TO DO: Copy, from the data below, every line that has "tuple" in it.
SUPPLIED DATA START
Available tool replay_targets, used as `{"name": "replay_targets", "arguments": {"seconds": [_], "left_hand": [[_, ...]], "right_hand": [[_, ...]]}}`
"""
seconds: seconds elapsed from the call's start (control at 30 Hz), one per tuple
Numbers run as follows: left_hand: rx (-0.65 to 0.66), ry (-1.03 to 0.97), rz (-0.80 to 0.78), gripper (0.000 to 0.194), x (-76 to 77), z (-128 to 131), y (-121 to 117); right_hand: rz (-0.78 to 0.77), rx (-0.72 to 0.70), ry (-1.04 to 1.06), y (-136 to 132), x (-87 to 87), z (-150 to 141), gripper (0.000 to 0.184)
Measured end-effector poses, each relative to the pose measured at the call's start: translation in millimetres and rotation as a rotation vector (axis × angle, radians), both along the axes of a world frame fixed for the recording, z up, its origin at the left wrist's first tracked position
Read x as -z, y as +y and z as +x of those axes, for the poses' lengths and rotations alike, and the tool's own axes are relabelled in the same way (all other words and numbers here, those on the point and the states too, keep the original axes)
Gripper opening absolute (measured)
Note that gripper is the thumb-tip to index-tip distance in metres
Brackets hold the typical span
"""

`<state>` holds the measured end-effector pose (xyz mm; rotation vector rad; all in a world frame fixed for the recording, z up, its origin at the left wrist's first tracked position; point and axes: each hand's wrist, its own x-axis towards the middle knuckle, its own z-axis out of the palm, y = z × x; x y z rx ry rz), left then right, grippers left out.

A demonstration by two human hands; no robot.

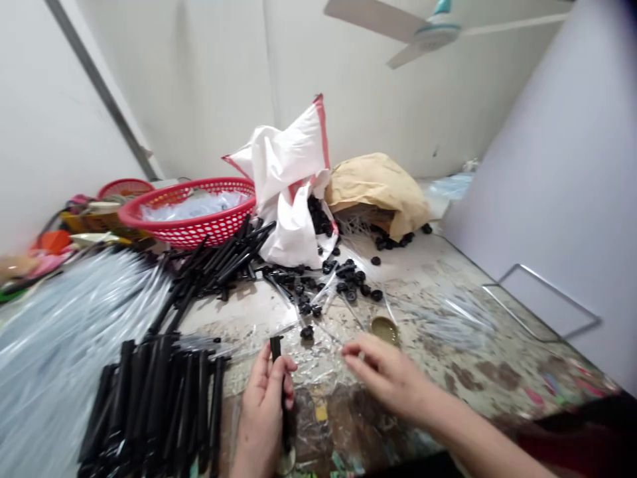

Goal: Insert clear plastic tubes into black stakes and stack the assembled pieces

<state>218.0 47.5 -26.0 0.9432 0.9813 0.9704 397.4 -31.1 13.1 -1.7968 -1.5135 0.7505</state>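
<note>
My left hand (263, 405) is wrapped round a slim black plastic tube (276, 348), held nearly upright with its top end showing above the fingers. To the right of it, my right hand (381, 375) hovers over the table, thumb and fingers drawn together. Whatever may be between those fingertips is too small to make out. A thin clear strip lies close to them. Just behind the right hand sits a small round dish (385, 329). Small black caps (348, 275) are scattered over the table beyond both hands, one black cap (307, 333) lying nearest.
Bundled black tubes (149, 405) lie at left, beside a heap of clear plastic sleeves (74, 345). More black tubes (223, 259) are piled behind. A red basket (199, 229), white sack (286, 166) and tan bag (378, 186) stand at the back. A metal frame (547, 302) is at right.
</note>
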Motion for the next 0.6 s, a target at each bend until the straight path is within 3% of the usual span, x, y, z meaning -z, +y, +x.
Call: {"name": "replay_targets", "arguments": {"seconds": [0.07, 0.13, 0.17, 0.27, 0.43, 0.6], "left_hand": [[0.052, -0.027, -0.041, 0.060, -0.4, 1, -4], [0.096, -0.050, -0.093, 0.061, -1.5, 2, -8], [0.110, -0.065, -0.114, 0.059, -1.8, 3, -10], [0.132, -0.100, -0.150, 0.057, 0.1, 5, -14], [0.123, -0.108, -0.174, 0.053, 6.4, 4, -9], [0.158, -0.110, -0.167, 0.050, 5.2, 3, -8]], "right_hand": [[-0.095, 0.212, -0.003, -11, -1.1, 49, 0.027], [-0.138, 0.400, -0.230, -17, 2.7, 99, 0.031], [-0.134, 0.447, -0.397, -18, 6.7, 122, 0.030], [-0.130, 0.468, -0.528, -14, 24.9, 169, 0.026], [-0.174, 0.387, -0.608, 3, 55.1, 194, 0.016], [-0.201, 0.358, -0.657, 11, 63.7, 200, 0.013]]}}
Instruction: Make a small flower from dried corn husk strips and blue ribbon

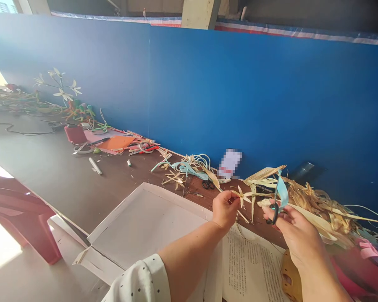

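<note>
My left hand (pixel 225 208) is closed in a pinch on a small pale husk flower (pixel 243 195) with pointed petals. It is held above the edge of a printed sheet (pixel 252 264). To its right, my right hand (pixel 297 230) is closed around black-handled scissors (pixel 274 214), whose blades point up and away from me. A light blue strip (pixel 282 192) stands upright by the blades; whether it is gripped or only behind them I cannot tell. Dried husks (pixel 311 201) are heaped behind my right hand.
A shallow white box lid (pixel 145 226) lies left of my hands. Along the blue partition (pixel 255 92) are another black scissors (pixel 208 184), loose flowers (pixel 175 180), an orange sheet (pixel 118 143) and a red thread spool (pixel 74 133). A pink stool (pixel 22 209) stands at left.
</note>
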`<state>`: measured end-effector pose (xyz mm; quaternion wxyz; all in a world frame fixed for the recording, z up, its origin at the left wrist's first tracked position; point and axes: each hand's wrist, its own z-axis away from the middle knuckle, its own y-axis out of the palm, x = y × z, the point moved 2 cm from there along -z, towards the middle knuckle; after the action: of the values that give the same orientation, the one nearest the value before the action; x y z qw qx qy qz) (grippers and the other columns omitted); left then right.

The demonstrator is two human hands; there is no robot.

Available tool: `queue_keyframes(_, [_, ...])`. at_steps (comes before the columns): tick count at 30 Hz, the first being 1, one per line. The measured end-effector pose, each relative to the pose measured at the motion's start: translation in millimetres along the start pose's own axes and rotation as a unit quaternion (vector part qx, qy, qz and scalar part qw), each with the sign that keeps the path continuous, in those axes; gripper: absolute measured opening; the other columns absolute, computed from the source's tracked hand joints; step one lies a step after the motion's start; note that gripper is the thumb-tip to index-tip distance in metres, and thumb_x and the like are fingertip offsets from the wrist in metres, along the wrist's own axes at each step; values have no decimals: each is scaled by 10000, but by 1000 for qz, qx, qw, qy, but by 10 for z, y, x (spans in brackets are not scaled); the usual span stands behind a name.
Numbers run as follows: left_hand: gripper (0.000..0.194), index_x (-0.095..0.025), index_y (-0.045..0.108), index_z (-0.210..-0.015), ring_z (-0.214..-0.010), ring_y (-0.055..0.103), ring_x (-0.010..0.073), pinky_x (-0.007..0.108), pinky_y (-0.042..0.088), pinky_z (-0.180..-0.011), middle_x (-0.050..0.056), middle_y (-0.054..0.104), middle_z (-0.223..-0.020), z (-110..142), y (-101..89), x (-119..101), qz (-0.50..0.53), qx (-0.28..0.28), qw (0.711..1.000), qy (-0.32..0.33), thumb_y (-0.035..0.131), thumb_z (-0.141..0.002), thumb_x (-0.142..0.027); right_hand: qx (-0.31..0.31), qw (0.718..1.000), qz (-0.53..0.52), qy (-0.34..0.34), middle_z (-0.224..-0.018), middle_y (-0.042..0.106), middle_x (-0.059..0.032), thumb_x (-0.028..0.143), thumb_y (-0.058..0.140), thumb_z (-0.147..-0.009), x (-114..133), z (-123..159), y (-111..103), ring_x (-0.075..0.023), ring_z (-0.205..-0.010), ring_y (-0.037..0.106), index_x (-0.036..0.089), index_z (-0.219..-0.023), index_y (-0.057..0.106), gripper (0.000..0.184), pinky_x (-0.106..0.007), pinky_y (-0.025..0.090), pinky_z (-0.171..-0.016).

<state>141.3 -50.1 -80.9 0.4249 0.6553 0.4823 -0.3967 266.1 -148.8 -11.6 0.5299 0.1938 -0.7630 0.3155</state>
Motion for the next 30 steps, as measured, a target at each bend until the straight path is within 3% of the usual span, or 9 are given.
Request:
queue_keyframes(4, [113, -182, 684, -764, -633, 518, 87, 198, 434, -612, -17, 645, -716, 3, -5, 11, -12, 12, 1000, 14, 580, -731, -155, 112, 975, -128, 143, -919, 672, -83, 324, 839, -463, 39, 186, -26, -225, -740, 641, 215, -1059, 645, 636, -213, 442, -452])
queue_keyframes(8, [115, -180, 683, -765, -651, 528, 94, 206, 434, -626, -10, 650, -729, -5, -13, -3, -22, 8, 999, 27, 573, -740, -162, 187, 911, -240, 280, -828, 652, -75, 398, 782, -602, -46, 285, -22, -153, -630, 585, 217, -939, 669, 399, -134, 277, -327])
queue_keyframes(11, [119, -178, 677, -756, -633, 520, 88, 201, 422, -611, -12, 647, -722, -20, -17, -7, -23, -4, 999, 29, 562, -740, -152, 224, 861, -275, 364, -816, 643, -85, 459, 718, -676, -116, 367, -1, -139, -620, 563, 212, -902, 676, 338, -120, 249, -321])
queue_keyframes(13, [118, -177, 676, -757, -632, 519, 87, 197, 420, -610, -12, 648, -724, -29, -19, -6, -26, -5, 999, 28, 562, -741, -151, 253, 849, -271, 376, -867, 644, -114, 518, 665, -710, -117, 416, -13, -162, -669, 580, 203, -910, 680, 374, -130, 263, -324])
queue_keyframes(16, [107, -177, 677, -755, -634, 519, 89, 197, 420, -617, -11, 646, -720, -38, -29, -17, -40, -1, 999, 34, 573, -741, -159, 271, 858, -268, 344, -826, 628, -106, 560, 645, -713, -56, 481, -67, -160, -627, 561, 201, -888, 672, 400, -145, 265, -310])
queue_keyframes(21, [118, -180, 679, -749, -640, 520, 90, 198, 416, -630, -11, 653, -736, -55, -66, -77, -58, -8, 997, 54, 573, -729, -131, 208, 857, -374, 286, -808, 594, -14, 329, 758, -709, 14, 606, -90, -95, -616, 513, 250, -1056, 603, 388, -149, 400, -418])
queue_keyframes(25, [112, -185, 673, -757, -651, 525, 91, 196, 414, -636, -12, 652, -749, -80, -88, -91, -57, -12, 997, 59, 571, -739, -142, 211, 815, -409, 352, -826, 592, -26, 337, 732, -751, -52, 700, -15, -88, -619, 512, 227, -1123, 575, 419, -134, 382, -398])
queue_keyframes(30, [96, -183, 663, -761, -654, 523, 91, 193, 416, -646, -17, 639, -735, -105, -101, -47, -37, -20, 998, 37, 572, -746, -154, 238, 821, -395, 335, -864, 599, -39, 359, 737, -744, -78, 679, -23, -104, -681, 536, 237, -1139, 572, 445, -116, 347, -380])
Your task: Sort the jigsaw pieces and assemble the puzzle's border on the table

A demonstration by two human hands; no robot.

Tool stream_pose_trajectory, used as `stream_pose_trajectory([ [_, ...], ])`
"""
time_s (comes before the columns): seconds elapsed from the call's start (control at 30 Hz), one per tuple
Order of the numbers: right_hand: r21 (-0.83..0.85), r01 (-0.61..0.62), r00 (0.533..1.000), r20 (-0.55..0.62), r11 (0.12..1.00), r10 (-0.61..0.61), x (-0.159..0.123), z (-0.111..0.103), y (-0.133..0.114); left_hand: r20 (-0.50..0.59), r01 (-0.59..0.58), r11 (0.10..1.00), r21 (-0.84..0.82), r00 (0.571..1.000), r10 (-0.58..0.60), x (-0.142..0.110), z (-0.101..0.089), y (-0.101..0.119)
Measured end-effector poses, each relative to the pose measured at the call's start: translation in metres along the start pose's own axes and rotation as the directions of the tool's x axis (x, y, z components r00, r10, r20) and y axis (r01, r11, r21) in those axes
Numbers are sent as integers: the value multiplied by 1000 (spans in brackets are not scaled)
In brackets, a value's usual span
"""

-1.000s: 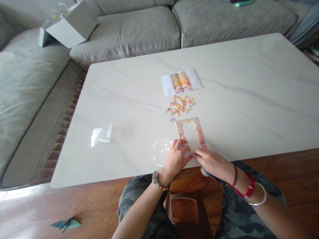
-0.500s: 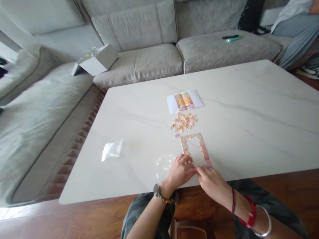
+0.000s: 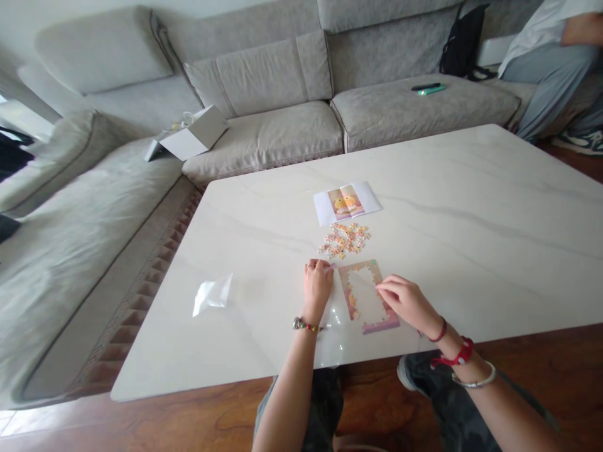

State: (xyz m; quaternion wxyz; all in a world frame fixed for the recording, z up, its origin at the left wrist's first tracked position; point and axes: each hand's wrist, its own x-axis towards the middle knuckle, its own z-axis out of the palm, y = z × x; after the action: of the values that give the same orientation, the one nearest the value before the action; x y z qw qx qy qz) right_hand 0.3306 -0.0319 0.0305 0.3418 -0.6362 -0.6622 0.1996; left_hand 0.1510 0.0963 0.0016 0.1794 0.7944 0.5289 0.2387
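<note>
A rectangular border of joined jigsaw puzzle pieces [image 3: 390, 322] lies on the white table, its middle unfilled and a gap at its lower left. Just left of its upper corner, my left hand [image 3: 318, 285] has its fingertips closed on a small purple puzzle piece [image 3: 332, 266], partly covered by the fingers. My right hand [image 3: 406, 302] is over the border's right side with thumb and fingers pinched together. What sits in that pinch, if anything, is too small to make out. Loose puzzle pieces [image 3: 346, 240] form a pile above the border.
Beyond the pile lies a creased picture sheet [image 3: 346, 202] showing yellow figures. A clear plastic bag [image 3: 213, 295] rests on the left of the marble-patterned table [image 3: 264, 226]. A grey sofa [image 3: 264, 135] holds a white box [image 3: 195, 135]. Another person [image 3: 551, 56] sits at far right.
My hands have come apart from the border's lower edge. The left moved up and left to the purple piece; the right moved up to the border's right side. The view tilted up slightly.
</note>
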Motion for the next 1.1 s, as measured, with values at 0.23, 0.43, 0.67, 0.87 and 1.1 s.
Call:
stream_pose_trajectory([
  [0.23, 214, -97, 995, 27, 972, 93, -3, 6, -5, 267, 186, 896, -404, 961, -79, -30, -24, 15],
  [0.43, 492, -303, 936, 316, 816, 157, -5, 16, -23, 603, 435, 602, -670, 792, 99, -62, -32, 33],
  [0.67, 415, -462, 846, 473, 784, 248, -15, 25, -29, 607, 421, 664, -618, 793, 62, -62, -32, 19],
  [0.87, 327, -430, 887, 325, 842, 327, -19, 35, -29, 662, 366, 760, -537, 741, 111, -64, -38, 14],
  [1.1, 508, -571, 820, 395, 644, 415, -19, 39, -27, 317, -58, 909, -413, 926, 203, -57, -40, 16],
])
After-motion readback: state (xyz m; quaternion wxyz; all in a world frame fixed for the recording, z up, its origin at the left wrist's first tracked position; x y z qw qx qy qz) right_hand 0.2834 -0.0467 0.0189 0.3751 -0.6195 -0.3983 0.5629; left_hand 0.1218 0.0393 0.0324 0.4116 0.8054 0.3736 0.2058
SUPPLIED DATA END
SOLUTION:
seconds: seconds elapsed from the call's start (control at 30 Hz), one per tuple
time_s (comes before the columns): seconds elapsed from the call's start (control at 30 Hz), one per tuple

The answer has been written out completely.